Le pivot vers les trains eux-mêmes
Fin 2025, la stratégie russe change : ne plus seulement frapper les rails et sous-stations, mais le matériel roulant, locomotives, wagons, voitures de passagers.
Une artère sans alternative
Avec 23 000 kilomètres de voies, le rail est l'un des plus vastes d'Europe et la seule artère viable d'un pays dont l'espace aérien est fermé et les routes inutilisables.
Le terrorisme assumé contre les civils
Cinq passagers tués le 27 janvier dans la région de Kharkiv, deux enfants blessés en région d'Odessa le 4 mars : une qualification que Kiev ancre désormais dans le droit international humanitaire (article 51 du Protocole additionnel I aux Conventions de Genève, article 8 du Statut de Rome).
Une défense impossible à 100 %
La défense antiaérienne abat 83 % des engins en janvier 2026. Le directeur d'Ukrzaliznytsia reconnaît qu'aucun outil ne garantit 95 % de protection, ni de dôme magique au-dessus des trains.
L'essentiel
Ce qu'il faut retenir
- 472 attaques russes sur le réseau ferroviaire ukrainien depuis le 1er janvier 2026 selon Ukrzaliznytsia
- Cadence 134 frappes en janvier, 166 en février, 206 en mars, environ six par jour au printemps.

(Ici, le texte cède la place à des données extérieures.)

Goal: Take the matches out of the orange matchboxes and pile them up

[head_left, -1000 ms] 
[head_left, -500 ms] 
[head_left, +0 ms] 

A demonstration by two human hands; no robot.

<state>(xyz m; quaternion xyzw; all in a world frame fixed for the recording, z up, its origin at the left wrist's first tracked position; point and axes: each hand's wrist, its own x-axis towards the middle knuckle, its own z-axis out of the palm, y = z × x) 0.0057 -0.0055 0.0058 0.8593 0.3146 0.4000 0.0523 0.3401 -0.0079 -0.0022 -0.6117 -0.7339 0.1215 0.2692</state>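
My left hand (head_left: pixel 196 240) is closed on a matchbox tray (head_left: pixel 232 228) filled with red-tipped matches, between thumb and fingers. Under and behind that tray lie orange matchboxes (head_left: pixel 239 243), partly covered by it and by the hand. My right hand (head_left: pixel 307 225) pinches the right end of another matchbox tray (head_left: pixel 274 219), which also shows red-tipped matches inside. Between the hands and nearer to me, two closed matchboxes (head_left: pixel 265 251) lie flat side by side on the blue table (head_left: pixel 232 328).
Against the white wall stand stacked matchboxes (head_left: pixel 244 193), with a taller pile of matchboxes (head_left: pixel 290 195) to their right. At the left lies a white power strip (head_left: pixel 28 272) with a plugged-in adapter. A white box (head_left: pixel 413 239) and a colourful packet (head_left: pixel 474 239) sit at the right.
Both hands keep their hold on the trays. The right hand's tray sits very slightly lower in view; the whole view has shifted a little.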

- Pivot stratégique depuis fin 2025, Moscou cible désormais le matériel roulant, pas seulement les infrastructures fixes.
- Cinq passagers tués le 27 janvier dans la région de Kharkiv, premiers morts civils sur un train régulier, un cas qui relève de la qualification de crime de guerre selon le Statut de Rome.
- Le rail ukrainien 23 000 kilomètres de voies, 80 000 à 90 000 passagers à bord à tout moment, dernière artère viable du pays.
L’offensive ne fait pas la une. Elle tue par petites touches. Depuis le 1er janvier 2026, les forces russes ont mené 472 attaques [1] contre le réseau ferroviaire ukrainien, endommageant 1 128 cibles [2]: 40 voitures de passagers, 81 locomotives, 145 wagons de fret et 12 gares [3][4][5][6]. Les chiffres viennent d’Ukrzaliznytsia [7], l’opérateur ferroviaire national. Ils racontent une stratégie qui change de nature.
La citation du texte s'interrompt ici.